Tag Archives: sindhi

Gujaratis HarappaWorld Admixture

Someone asked for the individual HarappaWorld Admixture results for the Gujarati B from HapMap.

To refresh your memory, the Gujarati B are those individuals who do not form part of the big closely clustered Gujarati cluster.

I decided to include HGDP Sindhis as well as Gujaratis, Rajasthanis, Maharashtrians, etc from Harappa Ancestry Project in the list so the Gujaratis can be compared to the people of neighboring regions.

You can check the spreadsheet too.

UPDATE: I have added the Thathai Bhatia and Halai Bhatia participants that I had forgotten.

June Update

I have a total of 123 participants in the project right now who have sent me their raw data. Six of those have relatives participating and thus have to be filtered out for most analysis other than individual admixture percentages etc where I divide participants into small groups.Укладка дикого камня

The following groups are represented:

Most are 23andme data while 4 are from FTDNA.

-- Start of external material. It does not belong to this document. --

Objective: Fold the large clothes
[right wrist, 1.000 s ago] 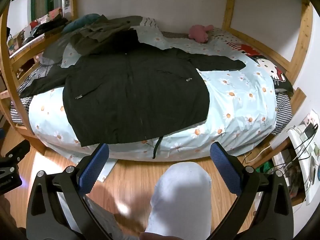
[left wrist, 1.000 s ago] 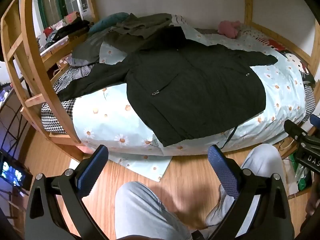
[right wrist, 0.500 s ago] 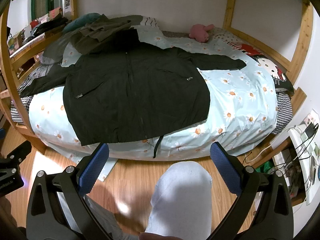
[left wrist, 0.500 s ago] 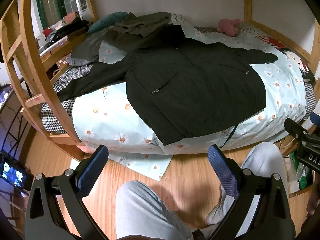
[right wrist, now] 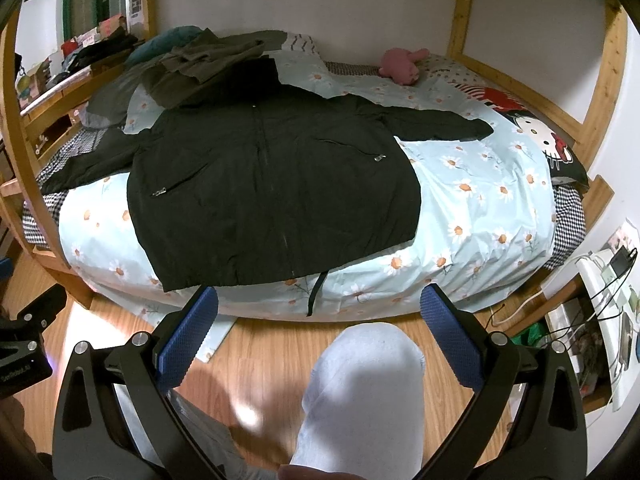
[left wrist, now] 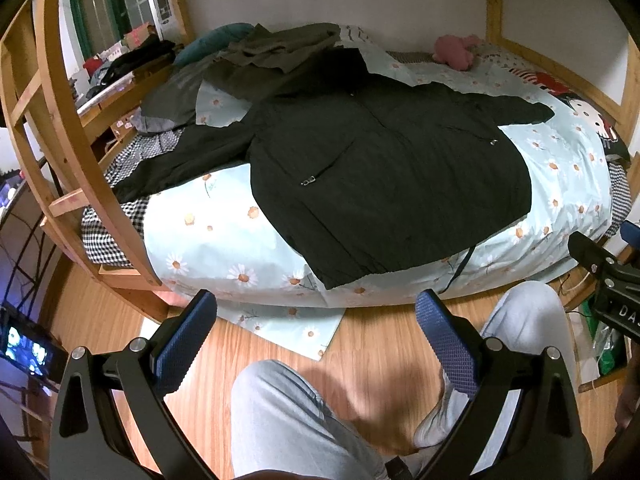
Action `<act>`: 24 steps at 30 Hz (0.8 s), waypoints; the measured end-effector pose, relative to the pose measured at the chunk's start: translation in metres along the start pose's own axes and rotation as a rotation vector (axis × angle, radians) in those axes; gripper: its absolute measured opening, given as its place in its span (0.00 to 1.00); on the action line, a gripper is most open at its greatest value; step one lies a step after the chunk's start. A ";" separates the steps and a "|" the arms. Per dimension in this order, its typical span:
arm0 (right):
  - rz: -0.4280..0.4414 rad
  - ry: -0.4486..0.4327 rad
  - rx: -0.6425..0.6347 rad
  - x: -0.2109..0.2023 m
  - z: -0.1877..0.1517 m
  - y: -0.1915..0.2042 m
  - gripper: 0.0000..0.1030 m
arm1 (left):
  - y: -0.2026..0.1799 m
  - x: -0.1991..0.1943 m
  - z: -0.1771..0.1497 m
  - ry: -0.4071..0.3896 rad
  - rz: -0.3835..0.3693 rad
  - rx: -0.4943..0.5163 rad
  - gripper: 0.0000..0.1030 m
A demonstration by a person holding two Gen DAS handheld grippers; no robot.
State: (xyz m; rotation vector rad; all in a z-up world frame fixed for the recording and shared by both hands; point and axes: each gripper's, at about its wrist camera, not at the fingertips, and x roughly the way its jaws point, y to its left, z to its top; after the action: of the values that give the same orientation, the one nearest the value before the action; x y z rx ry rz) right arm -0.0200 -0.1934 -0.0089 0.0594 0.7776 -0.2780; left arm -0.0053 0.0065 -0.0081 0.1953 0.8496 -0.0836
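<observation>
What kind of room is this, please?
Most likely a bedroom, perhaps a dormitory: a wooden bunk frame around a bed with a daisy sheet, a pink plush toy, and a black jacket spread out.

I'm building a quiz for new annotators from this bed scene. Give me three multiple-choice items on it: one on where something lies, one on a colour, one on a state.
1. Where is the pink plush toy?
A. on the floor
B. at the far side of the bed, by the wall
C. on the jacket

2. What colour are the gripper pads?
A. blue
B. red
C. white

3. How does the black jacket lie?
A. folded in half
B. rolled up
C. spread flat, sleeves out

Answers: 1 B, the pink plush toy sits on the bed near the wall. 2 A, the left gripper and right gripper both show blue pads. 3 C, the black jacket lies open with both sleeves extended.
</observation>
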 end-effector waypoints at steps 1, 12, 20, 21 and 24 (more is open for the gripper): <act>0.001 0.002 -0.001 0.000 0.001 0.000 0.97 | 0.000 0.000 0.000 0.000 0.000 0.000 0.95; 0.002 0.003 -0.002 0.001 -0.002 0.001 0.97 | -0.002 0.000 0.000 -0.001 0.002 0.005 0.95; 0.004 0.003 -0.003 0.001 -0.001 0.001 0.97 | -0.003 -0.001 -0.001 0.001 0.002 0.010 0.95; 0.004 0.003 -0.003 0.002 -0.003 0.002 0.97 | -0.004 -0.001 -0.002 0.000 0.004 0.011 0.95; 0.005 0.004 -0.003 0.001 -0.001 0.000 0.97 | -0.005 -0.001 -0.002 0.003 0.002 0.014 0.95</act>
State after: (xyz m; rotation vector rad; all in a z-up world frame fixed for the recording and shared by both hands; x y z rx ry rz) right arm -0.0200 -0.1932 -0.0106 0.0588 0.7819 -0.2717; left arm -0.0082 0.0025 -0.0092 0.2091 0.8515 -0.0874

We are getting close to 100 South Asian participants.

April Update

I have a total of 97 participants in the project right now who have sent me their raw data. Six of those have relatives participating and thus have to be filtered out for most analysis other than individual admixture percentages etc where I divide participants into small groups.http://mountainsphoto.ru

The following groups are represented:

Let's try to get to hundred soon.

And yes, I am accepting FTDNA Family Finder (new Illumina chip) now.

End of March Update

I have a total of 67 participants in the project right now who have sent me their raw data. This is not counting those who have relatives participating and thus have to be filtered out for most analysis other than individual admixture percentages etc where I divide participants into small groups.http://polvam.ru

The following groups are represented:

I need to post analyses of Tamils, Bengalis and Punjabis soon.

HGDP

Human Genome Diversity Project (HGDP) is the best resource for a diverse set of genomic data. It has 1050 individuals from 52 different populations.

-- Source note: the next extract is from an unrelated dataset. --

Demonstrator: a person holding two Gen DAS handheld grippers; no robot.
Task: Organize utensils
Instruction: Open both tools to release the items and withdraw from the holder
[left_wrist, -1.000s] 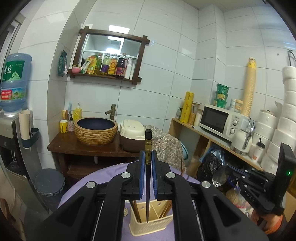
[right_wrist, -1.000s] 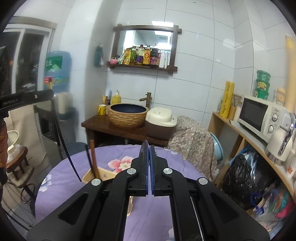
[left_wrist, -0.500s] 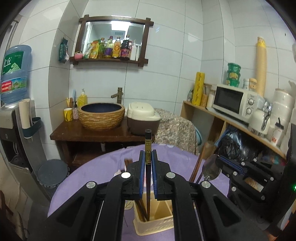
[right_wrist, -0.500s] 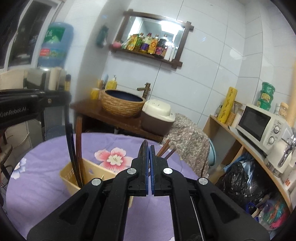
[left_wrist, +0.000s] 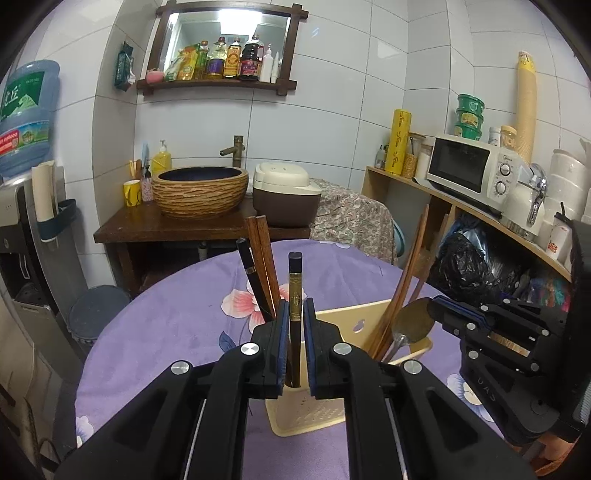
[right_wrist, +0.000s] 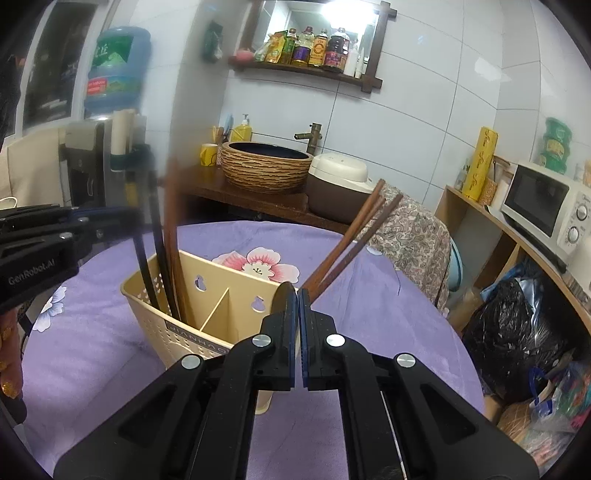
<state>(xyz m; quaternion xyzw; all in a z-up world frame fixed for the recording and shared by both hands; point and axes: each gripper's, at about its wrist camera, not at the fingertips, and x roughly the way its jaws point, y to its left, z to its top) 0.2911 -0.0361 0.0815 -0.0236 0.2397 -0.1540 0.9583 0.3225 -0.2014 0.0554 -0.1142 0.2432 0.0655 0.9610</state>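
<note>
Left tongs (left_wrist: 294, 314) pinch the black chopstick (left_wrist: 294, 295) over the utensil caddy (left_wrist: 347, 325); right tongs (right_wrist: 297, 295) clamp a spoon (left_wrist: 412, 326). Releasing crooked could tip it out.

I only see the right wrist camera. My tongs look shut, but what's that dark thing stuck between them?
Observer: It's a metal spoon. The left wrist view shows its round bowl sticking out of the right tongs.
Operator: Where does its handle go?
Observer: Down into the cream basket, in the compartment with the leaning brown chopsticks.
Operator: What are the other tongs holding?
Observer: The left tongs are shut on a black chopstick with gold decoration, standing upright over the basket's other compartment.
</note>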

I got the Stanford University data which has data for 660,918 SNPs from 1,043 samples. It is claimed that the forward strand is given but that turned out not to be true and I had to flip strands and make sure I didn't include any ambiguous A/T or C/G strands in my dataset.

I followed the recommendations of Rosenberg (spreadsheet) in excluding some atypical samples and relatives, leaving me with 940 samples.

I also excluded the Native American samples because we are not interested in them and they are very closely related either due to recent endogamy or ancient bottlenecks. (yeah I had the nerve to write that.)

Of the total of 876 samples, here are the numbers for our populations of interest:

Balochi 24
Brahui 25
Burusho 25
Hazara 22
Kalash 23
Makrani 25
Pathan 22
Sindhi 24
Total South Asians 190

These samples have about 541,560 SNPs in common with 23andme v2.